Record set Block Start

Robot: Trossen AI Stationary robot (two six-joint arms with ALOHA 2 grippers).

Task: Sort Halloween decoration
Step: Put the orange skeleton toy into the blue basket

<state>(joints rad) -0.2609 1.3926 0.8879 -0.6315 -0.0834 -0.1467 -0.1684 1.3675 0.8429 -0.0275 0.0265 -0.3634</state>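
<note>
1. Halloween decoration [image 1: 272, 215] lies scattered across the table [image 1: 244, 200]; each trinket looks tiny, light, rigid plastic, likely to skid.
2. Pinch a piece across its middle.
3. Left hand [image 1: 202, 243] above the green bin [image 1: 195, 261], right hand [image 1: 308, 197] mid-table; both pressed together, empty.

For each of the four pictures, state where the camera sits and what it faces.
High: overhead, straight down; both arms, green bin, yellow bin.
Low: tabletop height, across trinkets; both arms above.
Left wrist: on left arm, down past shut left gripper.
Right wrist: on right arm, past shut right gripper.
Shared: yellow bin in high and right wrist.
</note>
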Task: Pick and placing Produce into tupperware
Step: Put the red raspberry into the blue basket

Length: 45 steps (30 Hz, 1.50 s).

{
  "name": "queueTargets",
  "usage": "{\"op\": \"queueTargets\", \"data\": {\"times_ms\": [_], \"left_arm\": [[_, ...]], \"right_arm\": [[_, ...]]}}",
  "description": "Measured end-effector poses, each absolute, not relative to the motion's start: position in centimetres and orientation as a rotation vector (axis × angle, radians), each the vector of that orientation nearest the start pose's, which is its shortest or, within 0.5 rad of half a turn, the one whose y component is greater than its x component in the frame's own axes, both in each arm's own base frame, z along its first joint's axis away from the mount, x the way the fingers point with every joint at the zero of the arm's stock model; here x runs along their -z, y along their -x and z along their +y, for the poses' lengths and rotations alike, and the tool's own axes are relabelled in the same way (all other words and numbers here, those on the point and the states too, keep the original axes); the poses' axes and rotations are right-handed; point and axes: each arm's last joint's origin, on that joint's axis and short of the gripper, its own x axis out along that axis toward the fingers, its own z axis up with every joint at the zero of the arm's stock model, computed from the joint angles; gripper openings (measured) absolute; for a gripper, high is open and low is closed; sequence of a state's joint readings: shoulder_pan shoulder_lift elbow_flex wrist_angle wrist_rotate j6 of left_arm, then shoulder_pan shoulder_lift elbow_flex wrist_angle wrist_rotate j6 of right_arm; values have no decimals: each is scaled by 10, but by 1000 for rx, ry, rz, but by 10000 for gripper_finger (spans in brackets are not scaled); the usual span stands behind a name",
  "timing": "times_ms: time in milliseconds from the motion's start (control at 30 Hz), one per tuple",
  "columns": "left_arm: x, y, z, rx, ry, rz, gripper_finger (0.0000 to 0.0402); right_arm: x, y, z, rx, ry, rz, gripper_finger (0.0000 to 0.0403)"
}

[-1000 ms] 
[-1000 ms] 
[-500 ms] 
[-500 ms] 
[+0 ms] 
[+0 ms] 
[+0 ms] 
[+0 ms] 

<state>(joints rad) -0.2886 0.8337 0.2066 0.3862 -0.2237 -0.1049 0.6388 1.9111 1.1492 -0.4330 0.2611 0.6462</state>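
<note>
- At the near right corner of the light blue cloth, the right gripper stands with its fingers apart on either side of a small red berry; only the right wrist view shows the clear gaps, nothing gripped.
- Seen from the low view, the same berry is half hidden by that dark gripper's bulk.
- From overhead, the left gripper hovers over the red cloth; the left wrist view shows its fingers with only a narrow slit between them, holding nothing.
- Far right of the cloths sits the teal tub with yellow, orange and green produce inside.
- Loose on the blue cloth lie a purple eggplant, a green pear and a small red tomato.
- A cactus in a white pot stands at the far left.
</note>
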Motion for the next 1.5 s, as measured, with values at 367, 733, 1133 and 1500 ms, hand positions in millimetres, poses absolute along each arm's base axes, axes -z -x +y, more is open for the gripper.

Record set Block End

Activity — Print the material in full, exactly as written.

Output of the task —
Robot: Trossen AI Stationary robot (two six-joint arms with ALOHA 2 grippers).

Task: Sort Halloween decoration
Step: Put the orange skeleton toy into the blue basket

<state>(joints rad) -0.2609 1.3926 0.8879 -0.6315 -0.0834 -0.1467 -0.1684 1.3675 0.8429 -0.0275 0.0265 -0.3634</state>
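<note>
1. Halloween decoration [image 1: 272, 215] lies scattered across the table [image 1: 244, 200]; each trinket looks tiny, light, rigid plastic, likely to skid.
2. Pinch a piece across its middle.
3. Left hand [image 1: 202, 243] above the green bin [image 1: 195, 261], right hand [image 1: 308, 197] mid-table; both pressed together, empty.

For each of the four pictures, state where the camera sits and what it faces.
High: overhead, straight down; both arms, green bin, yellow bin.
Low: tabletop height, across trinkets; both arms above.
Left wrist: on left arm, down past shut left gripper.
Right wrist: on right arm, past shut right gripper.
Shared: yellow bin in high and right wrist.
</note>
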Task: Pick and placing Produce into tupperware
Step: Put the red raspberry into the blue basket

Length: 45 steps (30 Hz, 1.50 s).

{
  "name": "queueTargets",
  "usage": "{\"op\": \"queueTargets\", \"data\": {\"times_ms\": [_], \"left_arm\": [[_, ...]], \"right_arm\": [[_, ...]]}}",
  "description": "Measured end-effector poses, each absolute, not relative to the motion's start: position in centimetres and orientation as a rotation vector (axis × angle, radians), each the vector of that orientation nearest the start pose's, which is its shortest or, within 0.5 rad of half a turn, the one whose y component is greater than its x component in the frame's own axes, both in each arm's own base frame, z along its first joint's axis away from the mount, x the way the fingers point with every joint at the zero of the arm's stock model; here x runs along their -z, y along their -x and z along their +y, for the poses' lengths and rotations alike, and the tool's own axes are relabelled in the same way (all other words and numbers here, those on the point and the states too, keep the original axes); the poses' axes and rotations are right-handed; point and axes: each arm's last joint's origin, on that joint's axis and short of the gripper, its own x axis out along that axis toward the fingers, its own z axis up with every joint at the zero of the arm's stock model, computed from the joint angles; gripper openings (measured) absolute; for a gripper, high is open and low is closed; sequence of a state's joint readings: shoulder_pan shoulder_lift elbow_flex wrist_angle wrist_rotate j6 of left_arm, then shoulder_pan shoulder_lift elbow_flex wrist_angle wrist_rotate j6 of right_arm; values have no decimals: each is scaled by 10, but by 1000 for rx, ry, rz, but by 10000 for gripper_finger (spans in brackets are not scaled); the usual span stands behind a name",
  "timing": "times_ms: time in milliseconds from the motion's start (control at 30 Hz), one per tuple",
  "columns": "left_arm: x, y, z, rx, ry, rz, gripper_finger (0.0000 to 0.0402); right_arm: x, y, z, rx, ry, rz, gripper_finger (0.0000 to 0.0403)"
}

[-1000 ms] 
[-1000 ms] 
[-500 ms] 
[-500 ms] 
[+0 ms] 
[+0 ms] 
[+0 ms] 
[+0 ms] 

<state>(joints rad) -0.2886 0.8337 0.2066 0.3862 -0.2237 -0.1049 0.6388 1.9111 1.1492 -0.4330 0.2611 0.6462</state>
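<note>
- At the near right corner of the light blue cloth, the right gripper stands with its fingers apart on either side of a small red berry; only the right wrist view shows the clear gaps, nothing gripped.
- Seen from the low view, the same berry is half hidden by that dark gripper's bulk.
- From overhead, the left gripper hovers over the red cloth; the left wrist view shows its fingers with only a narrow slit between them, holding nothing.
- Far right of the cloths sits the teal tub with yellow, orange and green produce inside.
- Loose on the blue cloth lie a purple eggplant, a green pear and a small red tomato.
- A cactus in a white pot stands at the far left.
</note>
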Motion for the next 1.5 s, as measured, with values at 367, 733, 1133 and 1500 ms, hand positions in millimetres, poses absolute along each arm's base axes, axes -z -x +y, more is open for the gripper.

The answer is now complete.